Philippe Clergeau : « L’urbanisme doit pleinement intégrer la biodiversité »
L’écologue Philippe Clergeau appelle constructeurs et urbanistes à considérer la nature comme point de départ de tout projet.

Professeur d’écologie au Muséum national d’histoire naturelle et consultant en écologie urbaine, Philippe Clergeau travaille depuis vingt ans sur le thème de la biodiversité en ville. Pour lui, tout projet urbain qui se veut durable devrait commencer par des diagnostics géographiques et écologiques.
Comment définissez-vous la ville nature ?
Une « ville nature » est une ville qui n’est plus anthropocentrée, une ville qui accepte le vivant en son sein. L’enjeu aujourd’hui n’est pas tant de verdir, nous savons le faire, mais de restaurer la biodiversité, c’est-à-dire non seulement la diversité des espèces végétales et animales, mais surtout les relations qu’elles entretiennent entre elles.
Nous avons commencé à végétaliser nos villes ; passer à la biodiversité nécessite une approche plus complexe du fonctionnement des écosystèmes naturels. C’est plus complexe, mais c’est, à mon sens, réellement porteur de durabilité.
Pour quelles raisons doit-on prendre en compte les écosystèmes dans leur ensemble ?
Parce que les monocultures sont plus fragiles. Prenez, par exemple, les alignements de platanes que l’on développe partout pour leur résistance à l’environnement urbain. Ils « fournissent » certes des services aux citadins, mais leur fragilité est évidente : le moindre accident sanitaire ou climatique détruira l’ensemble des plantations.
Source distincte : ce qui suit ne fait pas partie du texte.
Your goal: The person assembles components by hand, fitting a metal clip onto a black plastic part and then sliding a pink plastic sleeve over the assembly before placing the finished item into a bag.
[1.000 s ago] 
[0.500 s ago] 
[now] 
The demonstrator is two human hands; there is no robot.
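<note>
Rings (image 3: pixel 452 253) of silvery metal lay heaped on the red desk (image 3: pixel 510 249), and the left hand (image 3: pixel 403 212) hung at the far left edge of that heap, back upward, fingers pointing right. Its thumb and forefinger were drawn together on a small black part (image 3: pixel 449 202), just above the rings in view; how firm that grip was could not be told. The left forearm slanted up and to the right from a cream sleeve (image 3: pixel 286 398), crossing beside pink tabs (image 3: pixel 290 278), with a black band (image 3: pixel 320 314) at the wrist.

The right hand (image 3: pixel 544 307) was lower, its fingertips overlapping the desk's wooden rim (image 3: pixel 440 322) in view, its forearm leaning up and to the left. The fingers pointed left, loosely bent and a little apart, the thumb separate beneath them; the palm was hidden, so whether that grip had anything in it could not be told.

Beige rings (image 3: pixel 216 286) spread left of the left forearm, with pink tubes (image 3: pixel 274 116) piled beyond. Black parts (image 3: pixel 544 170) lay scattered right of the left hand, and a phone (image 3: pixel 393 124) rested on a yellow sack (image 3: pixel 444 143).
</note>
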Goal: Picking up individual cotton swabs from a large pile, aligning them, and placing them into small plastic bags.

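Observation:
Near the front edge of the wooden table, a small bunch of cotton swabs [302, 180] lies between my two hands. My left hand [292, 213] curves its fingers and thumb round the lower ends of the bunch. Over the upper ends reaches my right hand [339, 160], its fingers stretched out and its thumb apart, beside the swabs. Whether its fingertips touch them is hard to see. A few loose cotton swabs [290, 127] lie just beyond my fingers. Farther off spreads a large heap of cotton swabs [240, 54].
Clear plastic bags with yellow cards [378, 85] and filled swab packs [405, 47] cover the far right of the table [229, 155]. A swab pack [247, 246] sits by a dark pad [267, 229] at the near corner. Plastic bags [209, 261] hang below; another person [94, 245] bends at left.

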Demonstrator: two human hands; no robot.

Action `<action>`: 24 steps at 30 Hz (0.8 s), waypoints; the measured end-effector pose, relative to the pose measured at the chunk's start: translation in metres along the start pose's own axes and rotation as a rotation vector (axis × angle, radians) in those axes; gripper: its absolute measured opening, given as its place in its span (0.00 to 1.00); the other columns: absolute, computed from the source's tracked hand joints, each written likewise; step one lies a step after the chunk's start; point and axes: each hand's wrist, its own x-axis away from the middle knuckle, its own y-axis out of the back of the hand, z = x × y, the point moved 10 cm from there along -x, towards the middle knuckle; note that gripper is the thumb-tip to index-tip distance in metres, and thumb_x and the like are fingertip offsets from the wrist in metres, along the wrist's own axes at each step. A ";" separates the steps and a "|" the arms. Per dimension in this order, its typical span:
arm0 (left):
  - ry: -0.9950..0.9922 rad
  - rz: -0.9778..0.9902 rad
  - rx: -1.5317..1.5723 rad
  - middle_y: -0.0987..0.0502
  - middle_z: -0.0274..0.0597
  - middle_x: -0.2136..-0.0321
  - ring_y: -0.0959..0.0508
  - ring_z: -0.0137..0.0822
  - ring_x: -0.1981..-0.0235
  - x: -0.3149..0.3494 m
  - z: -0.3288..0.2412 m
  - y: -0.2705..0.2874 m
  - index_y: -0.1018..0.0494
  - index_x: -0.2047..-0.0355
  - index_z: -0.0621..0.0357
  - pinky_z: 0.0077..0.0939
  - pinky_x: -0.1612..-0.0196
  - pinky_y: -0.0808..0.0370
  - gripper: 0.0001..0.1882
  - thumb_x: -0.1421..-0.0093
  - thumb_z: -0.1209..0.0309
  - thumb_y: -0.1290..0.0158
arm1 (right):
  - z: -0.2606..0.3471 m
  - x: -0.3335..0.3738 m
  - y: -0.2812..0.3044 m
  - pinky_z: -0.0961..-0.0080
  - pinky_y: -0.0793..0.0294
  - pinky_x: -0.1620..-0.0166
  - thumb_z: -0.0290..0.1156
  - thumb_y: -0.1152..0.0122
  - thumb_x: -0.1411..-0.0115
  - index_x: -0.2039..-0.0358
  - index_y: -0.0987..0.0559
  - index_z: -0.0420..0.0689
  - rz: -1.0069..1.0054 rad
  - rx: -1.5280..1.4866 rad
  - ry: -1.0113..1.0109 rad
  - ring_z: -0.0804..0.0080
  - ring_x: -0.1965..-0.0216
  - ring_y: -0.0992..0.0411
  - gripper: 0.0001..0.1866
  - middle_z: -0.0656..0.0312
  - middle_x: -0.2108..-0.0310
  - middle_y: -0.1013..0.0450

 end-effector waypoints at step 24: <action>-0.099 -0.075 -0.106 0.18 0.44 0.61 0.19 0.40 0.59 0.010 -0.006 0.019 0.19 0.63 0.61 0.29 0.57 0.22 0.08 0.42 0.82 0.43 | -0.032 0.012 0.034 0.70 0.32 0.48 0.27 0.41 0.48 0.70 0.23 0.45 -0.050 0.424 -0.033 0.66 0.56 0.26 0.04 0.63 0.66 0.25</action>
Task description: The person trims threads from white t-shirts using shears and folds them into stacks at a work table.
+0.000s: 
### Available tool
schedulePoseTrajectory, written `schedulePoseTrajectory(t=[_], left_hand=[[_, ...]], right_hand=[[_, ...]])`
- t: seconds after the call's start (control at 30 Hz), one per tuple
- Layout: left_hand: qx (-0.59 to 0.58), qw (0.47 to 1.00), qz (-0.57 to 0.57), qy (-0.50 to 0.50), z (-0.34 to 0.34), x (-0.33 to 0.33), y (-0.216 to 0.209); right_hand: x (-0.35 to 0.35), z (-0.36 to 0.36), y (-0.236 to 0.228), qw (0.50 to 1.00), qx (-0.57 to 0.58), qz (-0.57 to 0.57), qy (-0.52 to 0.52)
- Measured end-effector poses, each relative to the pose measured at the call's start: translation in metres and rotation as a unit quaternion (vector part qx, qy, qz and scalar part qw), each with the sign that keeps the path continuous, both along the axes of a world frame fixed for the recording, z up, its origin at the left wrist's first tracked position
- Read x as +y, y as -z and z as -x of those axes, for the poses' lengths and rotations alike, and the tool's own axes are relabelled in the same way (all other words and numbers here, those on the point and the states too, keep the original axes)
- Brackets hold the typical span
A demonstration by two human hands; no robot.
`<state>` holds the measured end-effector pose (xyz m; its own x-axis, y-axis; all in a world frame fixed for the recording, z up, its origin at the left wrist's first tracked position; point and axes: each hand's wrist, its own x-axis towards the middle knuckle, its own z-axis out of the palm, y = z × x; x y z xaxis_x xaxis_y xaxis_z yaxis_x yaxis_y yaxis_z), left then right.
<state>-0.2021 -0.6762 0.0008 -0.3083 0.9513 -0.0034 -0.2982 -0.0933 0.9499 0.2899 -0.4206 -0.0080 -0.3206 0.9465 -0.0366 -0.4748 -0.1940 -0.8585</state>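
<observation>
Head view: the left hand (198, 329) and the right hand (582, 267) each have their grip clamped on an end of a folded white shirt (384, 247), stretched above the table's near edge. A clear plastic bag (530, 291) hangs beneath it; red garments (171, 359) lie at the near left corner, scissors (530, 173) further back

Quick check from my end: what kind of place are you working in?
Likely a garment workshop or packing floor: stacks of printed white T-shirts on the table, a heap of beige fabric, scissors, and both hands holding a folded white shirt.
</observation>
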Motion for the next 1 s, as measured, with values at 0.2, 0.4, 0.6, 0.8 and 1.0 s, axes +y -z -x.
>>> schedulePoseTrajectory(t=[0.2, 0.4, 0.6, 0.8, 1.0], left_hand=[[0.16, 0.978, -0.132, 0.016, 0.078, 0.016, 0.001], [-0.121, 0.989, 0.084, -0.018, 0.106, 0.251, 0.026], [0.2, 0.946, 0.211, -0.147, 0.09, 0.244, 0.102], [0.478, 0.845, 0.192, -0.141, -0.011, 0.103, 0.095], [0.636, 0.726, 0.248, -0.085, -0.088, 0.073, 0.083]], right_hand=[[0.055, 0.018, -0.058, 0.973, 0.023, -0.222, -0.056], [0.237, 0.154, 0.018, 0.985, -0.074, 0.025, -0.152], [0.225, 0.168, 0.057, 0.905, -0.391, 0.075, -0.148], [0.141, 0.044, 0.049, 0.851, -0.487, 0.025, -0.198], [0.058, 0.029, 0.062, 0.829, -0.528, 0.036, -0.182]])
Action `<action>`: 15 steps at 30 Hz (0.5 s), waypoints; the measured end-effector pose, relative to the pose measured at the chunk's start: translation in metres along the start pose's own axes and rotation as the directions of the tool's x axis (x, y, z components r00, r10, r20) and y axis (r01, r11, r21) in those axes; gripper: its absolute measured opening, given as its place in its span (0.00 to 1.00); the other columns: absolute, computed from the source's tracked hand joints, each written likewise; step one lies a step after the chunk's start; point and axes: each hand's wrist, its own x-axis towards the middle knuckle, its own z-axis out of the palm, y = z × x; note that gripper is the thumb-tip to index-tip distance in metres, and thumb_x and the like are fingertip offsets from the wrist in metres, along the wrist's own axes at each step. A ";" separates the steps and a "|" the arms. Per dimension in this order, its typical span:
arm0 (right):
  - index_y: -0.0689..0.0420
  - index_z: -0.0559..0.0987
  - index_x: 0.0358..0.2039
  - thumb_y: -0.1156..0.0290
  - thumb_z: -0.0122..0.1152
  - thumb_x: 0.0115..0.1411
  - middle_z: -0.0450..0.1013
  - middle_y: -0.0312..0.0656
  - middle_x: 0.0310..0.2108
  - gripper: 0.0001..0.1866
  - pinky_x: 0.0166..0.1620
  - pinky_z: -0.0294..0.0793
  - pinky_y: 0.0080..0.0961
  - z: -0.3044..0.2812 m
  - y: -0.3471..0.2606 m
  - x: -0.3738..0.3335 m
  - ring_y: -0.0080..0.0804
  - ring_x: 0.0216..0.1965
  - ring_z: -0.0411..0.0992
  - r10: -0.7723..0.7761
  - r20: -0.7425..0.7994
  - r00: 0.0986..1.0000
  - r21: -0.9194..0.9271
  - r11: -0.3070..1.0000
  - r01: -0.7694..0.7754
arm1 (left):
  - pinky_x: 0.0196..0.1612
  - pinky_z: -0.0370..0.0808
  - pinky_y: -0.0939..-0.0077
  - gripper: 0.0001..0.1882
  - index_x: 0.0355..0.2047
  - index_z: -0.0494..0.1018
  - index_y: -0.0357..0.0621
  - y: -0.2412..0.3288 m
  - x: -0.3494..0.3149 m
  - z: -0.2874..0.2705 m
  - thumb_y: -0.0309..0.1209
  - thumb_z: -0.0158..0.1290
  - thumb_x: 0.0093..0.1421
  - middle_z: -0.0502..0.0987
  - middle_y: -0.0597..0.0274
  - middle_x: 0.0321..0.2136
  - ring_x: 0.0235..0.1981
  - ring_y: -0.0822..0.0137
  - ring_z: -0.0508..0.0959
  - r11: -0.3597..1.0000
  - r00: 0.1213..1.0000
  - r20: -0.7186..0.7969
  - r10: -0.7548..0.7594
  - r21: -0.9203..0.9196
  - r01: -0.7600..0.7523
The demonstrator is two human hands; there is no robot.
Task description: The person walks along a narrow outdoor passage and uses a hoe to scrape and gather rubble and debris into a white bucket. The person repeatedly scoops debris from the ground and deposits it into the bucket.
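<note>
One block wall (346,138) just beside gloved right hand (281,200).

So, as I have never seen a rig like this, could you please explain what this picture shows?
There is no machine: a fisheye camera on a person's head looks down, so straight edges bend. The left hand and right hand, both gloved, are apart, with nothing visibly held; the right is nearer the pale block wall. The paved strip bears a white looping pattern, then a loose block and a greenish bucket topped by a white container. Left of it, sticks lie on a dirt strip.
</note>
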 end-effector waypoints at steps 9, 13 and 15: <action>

La disparition des ormes dans le sud de la France en est le meilleur exemple. Une diversité d’espèces qui entretiennent des relations entre elles est bien plus résistante et assure une meilleure stabilité aux chaînes alimentaires, aux systèmes et aux paysages urbains. Une ou des espèces peuvent disparaître sans que toute la plantation ne soit détruite.
C’est pour cela que le paysage urbain doit pleinement intégrer les processus écologiques et la biodiversité. Ils rendent une multiplicité de services : stockage du carbone, baisse de la température, purification de l’air, régulation de l’eau, santé humaine physique et mentale, loisirs…
Comment concilier les exigences de densification de la ville et de développement de la biodiversité ? N’y a-t-il pas là une contradiction ?
Cela ne va pas de soi. Il faut travailler au cas par cas, et définir quelles zones peuvent être densifiées. Il faut aussi veiller à laisser régulièrement un minimum d’espace entre les bâtiments pour préserver les habitats des espèces. Et maintenir des corridors écologiques pour que ces espèces puissent se déplacer entre ces habitats, et entre ville et campagne. L’idée étant de faire venir des espèces locales jusque dans la ville.
Dans quelle mesure cette prise en compte de la biodiversité conduit-elle à repenser l’urbanisme ?
Aujourd’hui, lorsqu’on construit un lotissement, on bâtit souvent après avoir tout rasé, immeubles, maisons et voiries, et on demande ensuite au paysagiste de mettre du vert pour répondre au besoin de régulation thermique et d’ambiance.
Or, tenir compte des écosystèmes nécessite de commencer par regarder les pentes, les flux, d’air, d’eau, la perméabilité des sols, les réservoirs naturels, les lieux où sont installées les espèces… avant d’aménager. Ce qui implique de donner un poids très important aux diagnostics géographique, paysager et écologique avant même la production des premières esquisses d’organisation spatiale des constructions et des voiries.
La première démarche d’un diagnostic urbain devrait relever de l’écologie et de la géographie. C’est un changement complet de paradigme qui continue d’être vu comme une utopie par beaucoup.